Dr. Timnit Gebru continues to be one of the strongest voices battling racism, misogyny, and other biases in AI — not just in the actual technology, but within the wider community of AI researchers and practitioners. She’s the co-lead of Ethical AI at Google and cofounded Black in AI, a group dedicated to “sharing ideas, fostering collaborations, and discussing initiatives to increase the presence of Black individuals in the field of AI.” Her work includes Gender Shades, the landmark research exposing the racial bias in facial recognition systems, and Datasheets for Datasets, which aims to create a standardized process for adding documentation to data sets to increase transparency and accountability.
Relimetrics develops full-stack computer vision and machine learning software for QA and process control in Industry 4.0 applications.

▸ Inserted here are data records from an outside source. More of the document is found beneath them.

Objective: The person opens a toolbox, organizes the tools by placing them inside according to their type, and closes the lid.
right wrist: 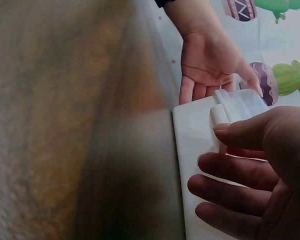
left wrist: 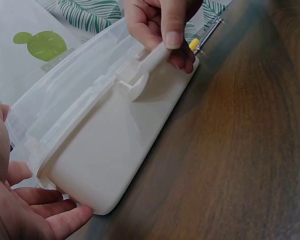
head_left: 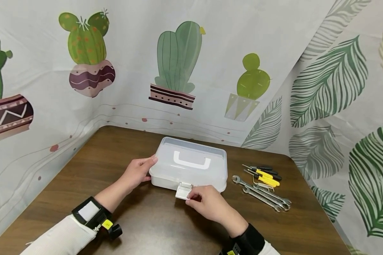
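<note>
Plastic toolbox [head_left: 188, 175], translucent lid down on white base, sits on the dk brown wood-grain table [head_left: 143, 226], approx mid-width & toward the back edge. White carry handle [head_left: 191, 164] lies on top of lid.

To the box's R, w/ a small gap: combo wrenches [head_left: 262, 197] on a slant, roughly side by side; just behind them a bunch of screwdrivers, yellow-hdl ones [head_left: 268, 181] in front, blk-hdl ones [head_left: 263, 168] behind. Some thin metal bits [head_left: 264, 186] btwn the two groups, too small to ID. White cloth backdrop [head_left: 131, 53] w/ cactus & leaf prints hangs behind table. R hand [head_left: 209, 203] blocks head cam's view of part of the box front.

Hands are apart, both on the box. R hand comes in from front R, thumb & forefinger pinching the white front latch [head_left: 182, 192], which sticks out from the box; its other fingers are loosely bent. L hand [head_left: 138, 170] is at box's L end: thumb up on lid edge, fingers lower vs. the base, near-straight, palm facing the box. Both forearms angle inward, blk straps at wrists, white sleeves below.
</note>
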`<state>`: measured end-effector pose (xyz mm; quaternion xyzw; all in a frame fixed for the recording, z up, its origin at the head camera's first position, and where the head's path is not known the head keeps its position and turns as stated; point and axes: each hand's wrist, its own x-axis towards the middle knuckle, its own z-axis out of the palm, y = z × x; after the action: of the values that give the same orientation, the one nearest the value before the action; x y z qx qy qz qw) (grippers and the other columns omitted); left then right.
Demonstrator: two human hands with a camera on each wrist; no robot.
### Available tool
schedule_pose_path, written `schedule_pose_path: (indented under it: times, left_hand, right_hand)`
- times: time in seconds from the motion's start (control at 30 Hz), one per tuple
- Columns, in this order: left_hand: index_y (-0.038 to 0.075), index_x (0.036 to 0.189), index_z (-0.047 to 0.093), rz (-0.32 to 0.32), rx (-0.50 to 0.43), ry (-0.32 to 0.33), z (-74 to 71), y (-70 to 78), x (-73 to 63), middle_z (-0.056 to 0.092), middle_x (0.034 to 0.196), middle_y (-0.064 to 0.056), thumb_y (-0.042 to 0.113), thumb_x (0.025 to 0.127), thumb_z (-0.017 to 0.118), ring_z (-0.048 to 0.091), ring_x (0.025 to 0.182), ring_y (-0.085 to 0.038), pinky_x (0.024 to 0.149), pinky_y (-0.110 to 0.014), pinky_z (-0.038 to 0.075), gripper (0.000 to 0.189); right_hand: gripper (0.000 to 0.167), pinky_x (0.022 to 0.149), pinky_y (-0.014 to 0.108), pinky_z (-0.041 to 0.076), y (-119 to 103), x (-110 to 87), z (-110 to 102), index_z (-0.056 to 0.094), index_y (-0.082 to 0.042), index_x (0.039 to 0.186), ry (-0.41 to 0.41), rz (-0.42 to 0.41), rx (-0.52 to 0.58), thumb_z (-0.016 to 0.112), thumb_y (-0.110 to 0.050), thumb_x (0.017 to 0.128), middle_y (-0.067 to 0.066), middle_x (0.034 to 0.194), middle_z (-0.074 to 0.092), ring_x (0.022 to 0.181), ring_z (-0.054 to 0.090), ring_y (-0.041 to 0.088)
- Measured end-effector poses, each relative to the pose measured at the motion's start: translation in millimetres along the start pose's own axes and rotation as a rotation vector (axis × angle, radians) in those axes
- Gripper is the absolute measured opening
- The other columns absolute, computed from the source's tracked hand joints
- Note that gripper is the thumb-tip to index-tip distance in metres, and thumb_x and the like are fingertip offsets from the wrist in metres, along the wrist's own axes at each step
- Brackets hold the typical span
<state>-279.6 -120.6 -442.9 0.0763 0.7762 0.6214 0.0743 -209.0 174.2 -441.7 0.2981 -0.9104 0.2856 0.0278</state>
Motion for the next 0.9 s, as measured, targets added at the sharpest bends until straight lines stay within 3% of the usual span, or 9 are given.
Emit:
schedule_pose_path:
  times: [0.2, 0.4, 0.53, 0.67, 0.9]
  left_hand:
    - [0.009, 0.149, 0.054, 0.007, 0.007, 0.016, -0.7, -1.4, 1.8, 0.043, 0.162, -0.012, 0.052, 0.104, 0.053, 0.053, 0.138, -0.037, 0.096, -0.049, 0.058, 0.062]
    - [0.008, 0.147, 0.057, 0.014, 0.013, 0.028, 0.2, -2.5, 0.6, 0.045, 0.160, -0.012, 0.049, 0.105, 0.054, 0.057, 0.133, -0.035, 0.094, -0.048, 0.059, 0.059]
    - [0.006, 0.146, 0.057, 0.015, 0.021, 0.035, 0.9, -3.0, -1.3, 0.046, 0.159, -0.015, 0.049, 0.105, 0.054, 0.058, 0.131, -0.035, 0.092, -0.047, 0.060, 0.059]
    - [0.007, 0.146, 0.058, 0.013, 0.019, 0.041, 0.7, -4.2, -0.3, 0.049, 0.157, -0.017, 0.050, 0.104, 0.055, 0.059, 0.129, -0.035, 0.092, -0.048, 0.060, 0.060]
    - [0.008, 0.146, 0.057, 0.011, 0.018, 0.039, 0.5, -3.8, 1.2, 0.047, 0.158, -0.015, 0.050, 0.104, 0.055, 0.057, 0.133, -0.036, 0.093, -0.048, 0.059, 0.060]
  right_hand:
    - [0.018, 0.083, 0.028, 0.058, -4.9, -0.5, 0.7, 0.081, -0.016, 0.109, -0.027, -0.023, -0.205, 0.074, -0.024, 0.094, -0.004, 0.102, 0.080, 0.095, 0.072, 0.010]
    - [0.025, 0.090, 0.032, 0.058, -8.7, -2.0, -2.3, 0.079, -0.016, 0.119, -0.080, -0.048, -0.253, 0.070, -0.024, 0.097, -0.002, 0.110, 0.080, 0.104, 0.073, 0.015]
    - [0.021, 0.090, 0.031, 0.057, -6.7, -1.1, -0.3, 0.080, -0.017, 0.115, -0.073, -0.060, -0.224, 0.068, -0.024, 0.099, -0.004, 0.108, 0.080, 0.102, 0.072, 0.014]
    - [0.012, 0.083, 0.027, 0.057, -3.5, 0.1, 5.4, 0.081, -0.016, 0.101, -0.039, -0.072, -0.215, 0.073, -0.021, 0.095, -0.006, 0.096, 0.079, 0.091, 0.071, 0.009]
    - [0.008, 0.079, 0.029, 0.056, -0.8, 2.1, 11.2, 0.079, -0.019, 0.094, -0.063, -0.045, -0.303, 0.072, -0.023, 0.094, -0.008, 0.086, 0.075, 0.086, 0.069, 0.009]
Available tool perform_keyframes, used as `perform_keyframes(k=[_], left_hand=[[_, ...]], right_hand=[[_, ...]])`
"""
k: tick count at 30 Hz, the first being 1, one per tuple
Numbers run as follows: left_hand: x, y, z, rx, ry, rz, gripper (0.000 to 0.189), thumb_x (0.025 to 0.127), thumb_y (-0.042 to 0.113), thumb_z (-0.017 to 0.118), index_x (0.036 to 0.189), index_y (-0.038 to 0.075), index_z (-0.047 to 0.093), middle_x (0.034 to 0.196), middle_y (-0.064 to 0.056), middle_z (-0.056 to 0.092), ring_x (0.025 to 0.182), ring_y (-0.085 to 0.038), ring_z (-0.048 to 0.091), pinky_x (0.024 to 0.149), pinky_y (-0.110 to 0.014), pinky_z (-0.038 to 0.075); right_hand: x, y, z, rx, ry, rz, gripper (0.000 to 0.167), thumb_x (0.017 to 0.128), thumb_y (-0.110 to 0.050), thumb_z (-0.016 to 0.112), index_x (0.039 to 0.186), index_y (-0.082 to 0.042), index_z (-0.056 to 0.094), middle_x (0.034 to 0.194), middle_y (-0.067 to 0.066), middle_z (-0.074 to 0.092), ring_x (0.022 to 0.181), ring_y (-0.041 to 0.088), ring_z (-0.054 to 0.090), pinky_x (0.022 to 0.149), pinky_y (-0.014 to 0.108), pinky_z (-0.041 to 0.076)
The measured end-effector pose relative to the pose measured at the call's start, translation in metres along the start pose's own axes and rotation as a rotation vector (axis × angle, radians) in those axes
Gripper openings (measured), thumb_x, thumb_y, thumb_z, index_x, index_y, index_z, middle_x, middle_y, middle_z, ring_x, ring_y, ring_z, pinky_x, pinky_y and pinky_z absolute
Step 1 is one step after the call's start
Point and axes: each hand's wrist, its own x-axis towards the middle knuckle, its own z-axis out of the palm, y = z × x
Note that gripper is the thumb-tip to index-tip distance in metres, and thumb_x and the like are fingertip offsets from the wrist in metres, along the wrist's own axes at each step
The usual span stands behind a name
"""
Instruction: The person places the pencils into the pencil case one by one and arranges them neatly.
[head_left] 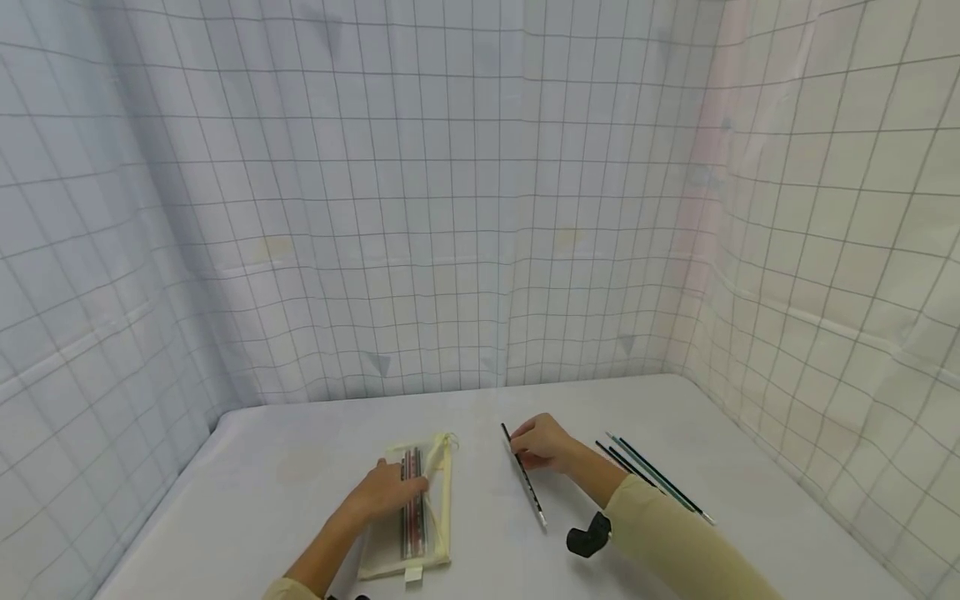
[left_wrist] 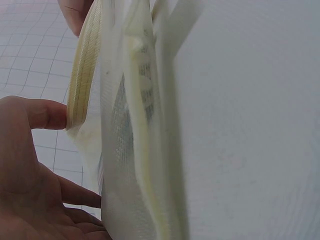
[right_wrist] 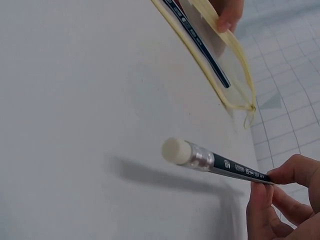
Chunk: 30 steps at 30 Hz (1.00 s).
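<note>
My left hand [head_left: 386, 492] lies over a see-through mesh pencil case [head_left: 448, 525] with pale yellow edging, and several pencils [head_left: 413, 517] show inside it. In the left wrist view the thumb [left_wrist: 50, 114] holds the zip edge [left_wrist: 82, 75] while the other fingers touch the case's far side. Right of the case, my right hand [head_left: 543, 443] pinches a dark pencil [head_left: 531, 492] between thumb and fingers. Its white eraser [right_wrist: 176, 151] and silver ferrule point toward the right wrist camera, above the table.
Several dark and teal pencils [head_left: 660, 475] lie on the white table [head_left: 300, 442] at the right, partly behind the right forearm. White sheets with a grid pattern [head_left: 465, 208] hang at the back and both sides.
</note>
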Motion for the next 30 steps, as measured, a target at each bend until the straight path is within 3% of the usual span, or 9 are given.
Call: perform_keyframes(k=[22, 27, 30], left_hand=[[0.0, 0.001, 0.0, 0.026, 0.019, 0.002, 0.067, 0.086, 0.038, 0.063, 0.121, -0.02, 0.062, 0.132, -0.045, 0.053, 0.136, -0.063, 0.037, 0.108, -0.068, 0.036], [-0.001, 0.003, -0.001, 0.025, 0.012, -0.012, 0.069, 0.087, 0.039, 0.063, 0.124, -0.019, 0.06, 0.135, -0.046, 0.05, 0.137, -0.062, 0.037, 0.107, -0.068, 0.036], [-0.001, 0.004, -0.002, 0.024, 0.012, 0.006, 0.067, 0.088, 0.039, 0.063, 0.124, -0.017, 0.062, 0.132, -0.042, 0.056, 0.138, -0.062, 0.035, 0.108, -0.068, 0.035]], right_hand=[[-0.001, -0.016, 0.088, 0.011, -0.175, -0.04, 0.013, 0.083, 0.006, 0.076, 0.096, 0.003, 0.073, 0.08, 0.01, 0.07, 0.06, 0.013, 0.063, 0.052, 0.024, 0.055], [0.003, -0.025, 0.11, -0.033, -0.123, -0.053, 0.011, 0.082, 0.006, 0.08, 0.089, 0.001, 0.073, 0.077, 0.01, 0.071, 0.06, 0.014, 0.066, 0.056, 0.027, 0.058], [0.004, -0.029, 0.12, -0.154, -0.079, -0.114, 0.01, 0.078, 0.004, 0.084, 0.08, -0.001, 0.075, 0.07, 0.007, 0.07, 0.056, 0.015, 0.068, 0.055, 0.028, 0.058]])
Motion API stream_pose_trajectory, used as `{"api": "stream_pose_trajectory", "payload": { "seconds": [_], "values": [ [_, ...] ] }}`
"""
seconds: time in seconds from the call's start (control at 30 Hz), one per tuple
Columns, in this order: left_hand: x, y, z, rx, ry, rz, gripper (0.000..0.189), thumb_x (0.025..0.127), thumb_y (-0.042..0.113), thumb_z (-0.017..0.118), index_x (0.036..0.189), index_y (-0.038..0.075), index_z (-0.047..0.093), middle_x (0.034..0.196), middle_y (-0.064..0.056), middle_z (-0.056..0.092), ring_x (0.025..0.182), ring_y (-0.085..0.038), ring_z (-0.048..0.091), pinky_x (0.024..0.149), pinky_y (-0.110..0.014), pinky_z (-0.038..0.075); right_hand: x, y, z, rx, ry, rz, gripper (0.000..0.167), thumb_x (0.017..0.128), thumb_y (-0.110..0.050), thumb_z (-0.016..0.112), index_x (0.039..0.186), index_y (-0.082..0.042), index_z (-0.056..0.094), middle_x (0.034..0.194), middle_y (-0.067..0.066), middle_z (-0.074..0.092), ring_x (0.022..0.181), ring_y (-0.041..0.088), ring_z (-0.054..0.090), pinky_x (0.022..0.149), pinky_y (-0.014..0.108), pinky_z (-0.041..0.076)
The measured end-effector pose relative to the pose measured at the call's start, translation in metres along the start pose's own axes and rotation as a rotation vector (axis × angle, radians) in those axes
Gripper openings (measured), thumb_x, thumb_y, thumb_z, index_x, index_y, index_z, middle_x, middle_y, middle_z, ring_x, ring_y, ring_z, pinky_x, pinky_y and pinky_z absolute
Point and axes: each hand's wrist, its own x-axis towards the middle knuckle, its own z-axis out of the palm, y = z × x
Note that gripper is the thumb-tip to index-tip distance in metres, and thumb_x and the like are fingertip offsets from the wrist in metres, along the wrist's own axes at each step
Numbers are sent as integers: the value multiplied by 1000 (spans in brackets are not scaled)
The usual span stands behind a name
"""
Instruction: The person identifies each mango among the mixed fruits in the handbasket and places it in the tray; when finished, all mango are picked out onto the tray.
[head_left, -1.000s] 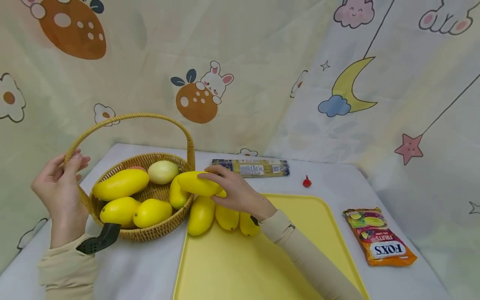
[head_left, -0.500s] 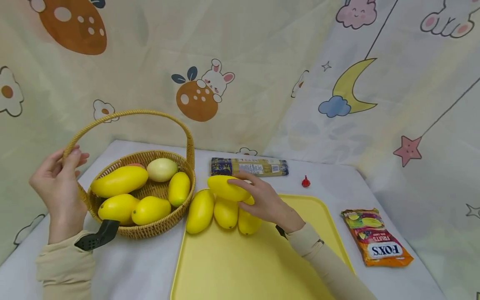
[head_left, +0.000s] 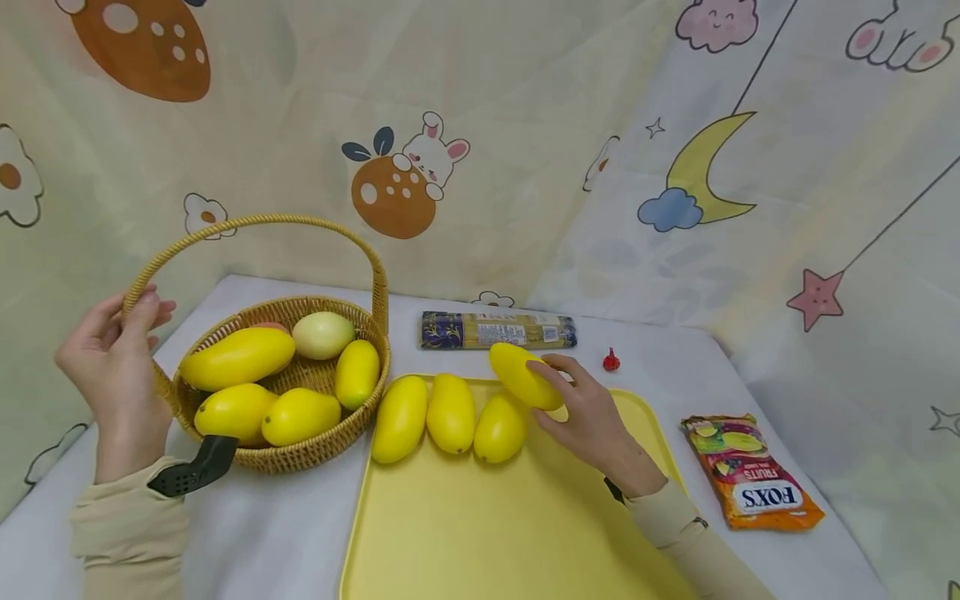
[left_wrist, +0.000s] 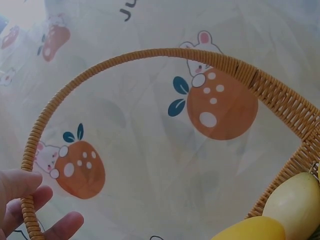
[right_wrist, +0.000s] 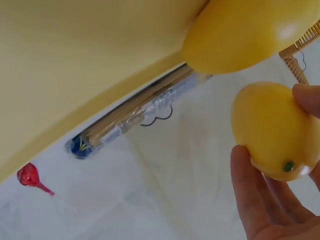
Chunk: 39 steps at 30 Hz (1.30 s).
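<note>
My right hand (head_left: 592, 421) grips a yellow mango (head_left: 525, 377) above the back of the yellow tray (head_left: 480, 533). In the right wrist view the fingers and thumb hold that mango (right_wrist: 272, 130) by its sides, its green stem spot showing. Three mangoes (head_left: 452, 414) lie in a row at the tray's back left. On the left stands a wicker basket (head_left: 307, 454) with several mangoes, a pale whitish-green fruit (head_left: 324, 336) and a partly hidden reddish fruit (head_left: 272, 326). My left hand (head_left: 116, 358) holds the left side of the basket's arched handle (left_wrist: 140, 53) between thumb and fingers.
Behind the tray lies a clear-wrapped pack of spaghetti (head_left: 498, 331) with a dark blue end. A small red item (head_left: 611, 360) is to its right. At the right of the white table is a Fox's candy bag (head_left: 752, 473). A printed curtain hangs behind.
My right hand has carried the mango from the basket's right rim rightward, past the three mangoes on the tray. My left hand has kept its hold on the handle.
</note>
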Motion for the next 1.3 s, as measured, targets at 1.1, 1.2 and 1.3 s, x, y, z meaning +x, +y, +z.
{"api": "stream_pose_trajectory", "payload": {
  "seconds": [1.1,1.2,1.3],
  "values": [
    [0,1,0,-2,-1,-3,35,77,20,80,106,3,73,87,-1,71,80,-14,63,74,-20,36,-34,-4,11,-176,-127,83,62,74,-32,83,125,-11,57,121,15,54,82,23,60,51,24,44],
    [0,1,0,-21,-7,2,33,78,18,80,106,2,73,85,-2,72,79,-14,62,73,-20,37,-32,-4,9,-169,-105,69,56,76,-32,81,123,-11,58,119,13,55,75,19,57,50,22,42],
    [1,1,-1,-37,-10,4,30,80,14,78,106,1,73,83,-2,72,78,-15,62,71,-20,37,-30,-4,8,-164,-90,60,51,78,-29,79,122,-10,60,117,13,56,70,16,53,46,18,36]
  ]
}}
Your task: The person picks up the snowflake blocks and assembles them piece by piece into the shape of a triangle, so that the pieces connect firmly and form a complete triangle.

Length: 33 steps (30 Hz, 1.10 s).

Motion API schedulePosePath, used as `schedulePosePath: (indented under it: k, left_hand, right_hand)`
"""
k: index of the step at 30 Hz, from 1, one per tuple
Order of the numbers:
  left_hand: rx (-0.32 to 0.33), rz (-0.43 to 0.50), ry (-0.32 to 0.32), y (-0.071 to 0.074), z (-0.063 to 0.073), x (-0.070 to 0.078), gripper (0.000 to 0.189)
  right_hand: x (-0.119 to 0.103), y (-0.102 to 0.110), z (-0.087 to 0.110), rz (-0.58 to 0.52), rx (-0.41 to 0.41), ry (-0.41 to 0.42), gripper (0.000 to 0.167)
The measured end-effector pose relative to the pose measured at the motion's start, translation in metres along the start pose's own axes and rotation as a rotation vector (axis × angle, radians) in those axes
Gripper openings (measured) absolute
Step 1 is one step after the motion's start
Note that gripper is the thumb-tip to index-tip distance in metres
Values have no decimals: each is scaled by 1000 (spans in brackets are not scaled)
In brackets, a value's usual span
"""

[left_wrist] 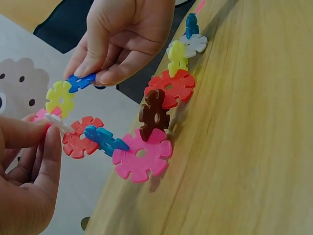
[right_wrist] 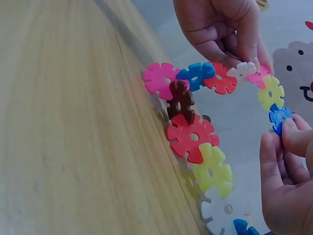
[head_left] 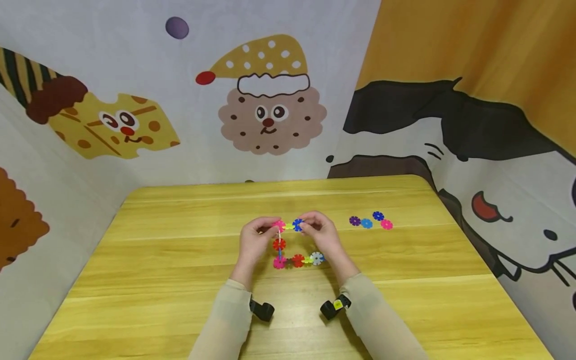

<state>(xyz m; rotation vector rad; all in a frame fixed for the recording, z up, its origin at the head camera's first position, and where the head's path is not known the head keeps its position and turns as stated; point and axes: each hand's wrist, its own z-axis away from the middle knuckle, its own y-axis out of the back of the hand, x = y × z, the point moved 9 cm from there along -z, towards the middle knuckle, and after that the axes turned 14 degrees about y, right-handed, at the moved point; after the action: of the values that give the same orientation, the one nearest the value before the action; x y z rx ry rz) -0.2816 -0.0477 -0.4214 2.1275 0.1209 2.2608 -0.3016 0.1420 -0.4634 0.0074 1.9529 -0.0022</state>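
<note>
White cartoon-print backdrop (head_left: 342, 30) w/ mustard-yellow section at R, behind the pale yellow wood-grain tabletop (head_left: 157, 280). Two beige sleeves (head_left: 225, 320) reach in from near edge. Multicol. chain of notched, flower-shaped plastic discs (head_left: 279, 244) is approx. mid-tabletop, btwn & below both hands: three-sided, R side unclosed; can't tell how much of it touches the wood. L hand (head_left: 254, 240): grip pinched on chain's far L corner, at pink disc (head_left: 280, 226), w/ white disc (left_wrist: 59, 123) right by the fingers. R hand (head_left: 325, 235): grip clamped, thumb vs. fingers, on dk blue disc (head_left: 297, 225) at chain's far-row end; yellow disc (right_wrist: 271, 93) links it to the pink. Black wrist devices (head_left: 262, 311), one per wrist. Four loose-looking small discs (purple, lt blue, dk blue, pink) (head_left: 366, 223) close tog., R of R hand.
</note>
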Motion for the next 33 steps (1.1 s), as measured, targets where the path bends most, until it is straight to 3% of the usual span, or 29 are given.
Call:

Unlike many other competitors in the field of visual inspection, Relimetrics proposes an end-to-end flow that can be adopted by large groups, as well as smaller manufacturers. Industry 4.0 is associated with a plethora of technological stacks, but few are able to scale to large and small manufacturers across multiple industries yet remain simple enough for domain experts to deploy them, which is where Relimetrics comes in.
Dr. Daniela Braga, DefinedCrowd
DefinedCrowd creates high-quality training data for enterprises’ AI and machine learning projects, including voice recognition, natural language processing, and computer vision workflows. The company crowdsources data labeling and more from hundreds of thousands of paid contributors and passes the massive curation on to its enterprise customers, which include several Fortune 500 companies. The startup’s cofounder and CEO, Dr. Daniela Braga, has credentials in speech technology and crowdsourcing dating back nearly two decades, including nearly seven years at Microsoft that included work on Cortana. She has led DefinedCrowd through several rounds of funding — most recently, a large $50.5 million round in May 2020.
Flatfile wants to replace manual data janitoring for enterprises with its AI-powered data onboarding technology. Flatfile is content agnostic, so a company in essentially any industry can take advantage of its Portal and Concierge platforms, which are able to run on-premises or in the cloud. Flatfile has completed two funding rounds, one of which wrapped up in June 2020. As of September 2019, the company had attracted 30 customers with essentially no paid advertising. Less than a year later, it had 400 companies on its waitlist, ranging from startups up to publicly traded companies.
DoNotPay, founded by British-born entrepreneur Josh Browder, offers over 100 bots to help consumers cancel memberships and subscriptions, fight corporations, file for benefits, sue robocallers, and more. While much of the company’s automation engine is rules-based, it leverages third-party machine learning services to parse terms of service (ToS) agreements for problematic clauses, such as forced arbitration. To address challenges stemming from the pandemic, DoNotPay recently launched a bot that helps U.S.-based users file for unemployment. In the future, the startup plans to bring to market a Chrome extension that will work proactively for users in the background.